I mean it may look profitable, but I am sure it isn't. Everyone would make more money with the same resources and time if selling something else.
But, as a consumer, I say cool Keep them coming
M
They are worth as advetisement, which is the main reason they are done
What do you do with these many VPSes ??
Not your problem. If a provider offers a 64MB KVM VPS, then it's their responsibility to ensure you can install an OS on it.
Some are really awesome deals that I do not want to let go.
Others being used for my cPanel DNS-only installations for my dedicated servers (4 ns; 2 in US and 2 in UK)
Some are hosting experimental projects that are not yet finished or still unstable HENCE cannot go on my dedicated servers
2 as VPN; 1 as legit provider-approved mailing list for friends; 2 for NAGIOS monitoring + munin
2 for backups (BuyVM 500G and SecureDragon 100G)
a bunch of VPSes (OVZ) for plain testing
so there is a use for almost 24 VPSes already
I am sure there can be a few distros that install into that. Debian might tho I didnt try in the last 5 years :P
However, let's make a section for uVPS, say under 128 MB RAM, and under 1 Euro
M
Originally, the term "lowend" referred to the specs. But for some reason it then morphed into price as the defining factor. So now you have a choice between numerous high-memory / high-disk / high-bandwidth offerings, predominantly OpenVz, that perform like shit.
@Asim> but I have never seen a KVM so small, ideas?
With KVM you need more than 64MB RAM, because some of the RAM is taken up by the kernel. Your best bet would be ... more RAM since OpenVZ is not an option - in OpenVZ the kernel doesn't eat into your RAM.
I always saw this bandied around, but never with exact numbers. I have two systems, one OVZ (SecureDragon 128) and one KVM (BuyVM Buffalo 256).
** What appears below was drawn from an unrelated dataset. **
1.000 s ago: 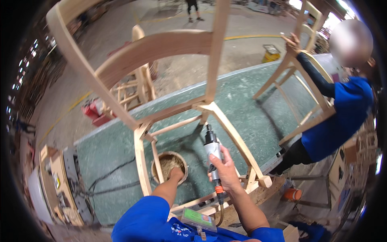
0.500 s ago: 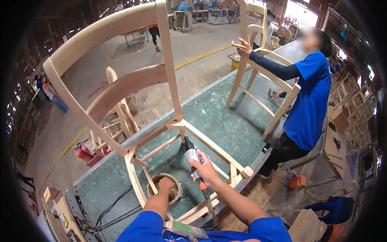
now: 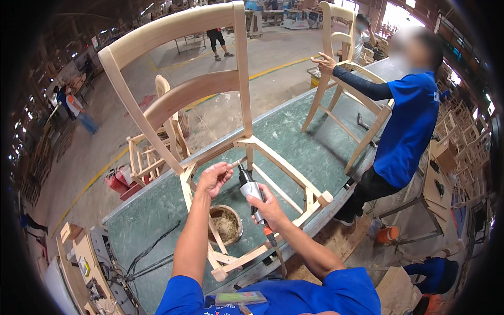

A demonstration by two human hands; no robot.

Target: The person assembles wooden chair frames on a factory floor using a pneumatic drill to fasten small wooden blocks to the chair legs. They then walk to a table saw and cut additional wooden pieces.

They have identical installs of Debian 6 with my setup script (a mixture of parts of minstall with my own stuff).
The OVZ uses 15MB of RAM, per free -m, and the KVM is using 34. 19MB isn't a huge difference, but it'd make a big difference on an ultra LEB.
How about testing in a VIrtualBox / VMWare and create a vm with those specs.
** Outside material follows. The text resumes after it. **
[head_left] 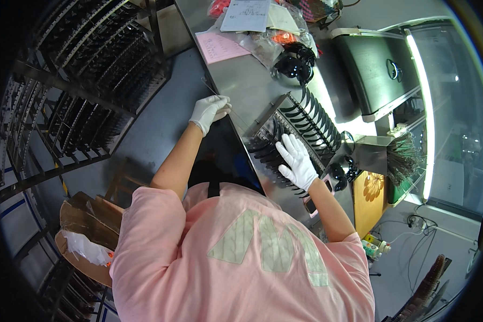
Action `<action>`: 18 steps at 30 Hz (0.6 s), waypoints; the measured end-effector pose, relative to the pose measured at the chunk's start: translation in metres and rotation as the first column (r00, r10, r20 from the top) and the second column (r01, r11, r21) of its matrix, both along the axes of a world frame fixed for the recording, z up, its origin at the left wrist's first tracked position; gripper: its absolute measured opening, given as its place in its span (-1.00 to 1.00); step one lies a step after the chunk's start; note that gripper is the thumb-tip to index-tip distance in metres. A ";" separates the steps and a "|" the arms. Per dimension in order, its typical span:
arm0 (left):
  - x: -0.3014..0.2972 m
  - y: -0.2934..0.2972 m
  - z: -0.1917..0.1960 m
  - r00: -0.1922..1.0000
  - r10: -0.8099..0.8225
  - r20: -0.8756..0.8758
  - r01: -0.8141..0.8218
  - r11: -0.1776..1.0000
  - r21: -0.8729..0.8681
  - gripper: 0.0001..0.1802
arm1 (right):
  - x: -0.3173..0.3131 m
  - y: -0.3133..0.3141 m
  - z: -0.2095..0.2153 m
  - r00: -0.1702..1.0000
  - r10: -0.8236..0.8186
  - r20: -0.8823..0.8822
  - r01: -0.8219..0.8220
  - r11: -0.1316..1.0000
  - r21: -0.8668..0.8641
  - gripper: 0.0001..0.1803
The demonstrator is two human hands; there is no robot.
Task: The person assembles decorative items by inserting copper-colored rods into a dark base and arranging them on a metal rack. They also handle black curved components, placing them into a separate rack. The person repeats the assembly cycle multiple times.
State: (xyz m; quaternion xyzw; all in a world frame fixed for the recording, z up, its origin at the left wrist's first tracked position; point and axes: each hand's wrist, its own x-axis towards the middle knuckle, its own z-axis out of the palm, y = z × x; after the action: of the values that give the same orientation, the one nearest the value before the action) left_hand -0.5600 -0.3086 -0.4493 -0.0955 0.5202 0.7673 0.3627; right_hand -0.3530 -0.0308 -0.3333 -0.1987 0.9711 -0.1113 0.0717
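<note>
My left hand (pixel 210 112), in a white glove, is at the near edge of the metal workbench (pixel 233 80). Its fingers are closed around what looks like a thin wire rod (pixel 208 86), which runs out past the glove. Over a metal rack (pixel 263 119) lies my right hand (pixel 296 162), also gloved, with its fingers stretched out and somewhat apart. Beneath and beside it are several black curved strips (pixel 265 150). More black curved strips (pixel 319 121) stand in a row along the rack's far side. The right palm hides part of the strips, so contact there is unclear.
Glossy black pieces (pixel 292 68) sit behind the rack, near papers (pixel 246 15) and plastic bags. A metal box holds thin rods (pixel 404 161) at the right. Shelving racks (pixel 91 80) loaded with dark parts stand left, above an open cardboard box (pixel 80 214).
</note>
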 end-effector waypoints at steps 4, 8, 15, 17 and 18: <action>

If it running nice, then we can try to buy it from provider
@gkz both will behave more like KVM / Xen as far as memory usage is concerned.
Our 32MB and 64MB sell better than our 256MB and 512MB OpenVZ plans. Mostly IRC, DNS, and VPNs.
@Soylent you can't go wrong with SecureDragon.
I like SD's 96MB plans, I have 2 one VZ and one Xen. To me its the sweet spot for ULEBs because even if you use 32mb for system resources you still have 64mb to use for apps. I've got a wordpress install running on my xen and a traceroute script I wrote running on the VZ. I'm trying to find a few more for my looking glass but most ultra low end, or even most low end providers in general don't support native IPv6. Next box I buy will likely be an EDIS, I just wish their HK wasn't so $$ but I understand it's an expensive area.